**Data extract**
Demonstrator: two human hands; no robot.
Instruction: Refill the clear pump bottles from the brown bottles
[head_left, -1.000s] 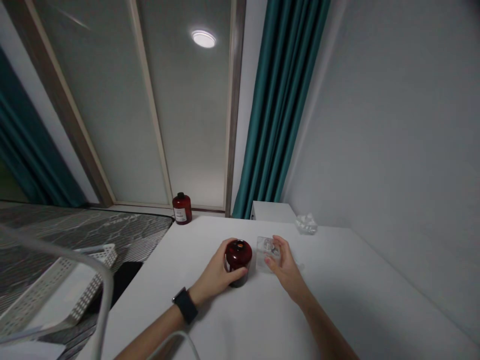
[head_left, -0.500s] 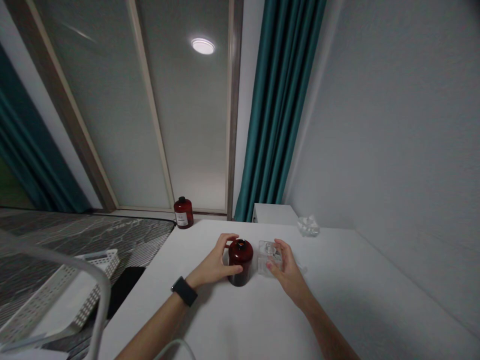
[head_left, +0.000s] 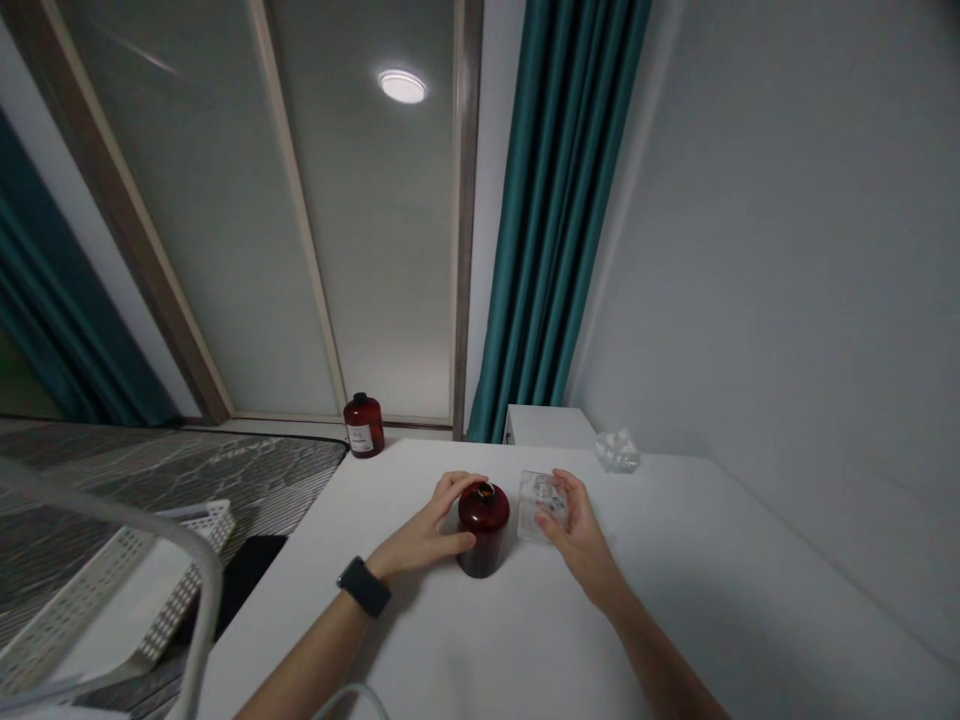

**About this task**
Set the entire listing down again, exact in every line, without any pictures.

**Finished exercise**
Demonstrator: two human hands; no robot.
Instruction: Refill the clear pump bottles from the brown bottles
[head_left, -1.000s] 
[head_left, -0.500s] 
[head_left, +0.000s] 

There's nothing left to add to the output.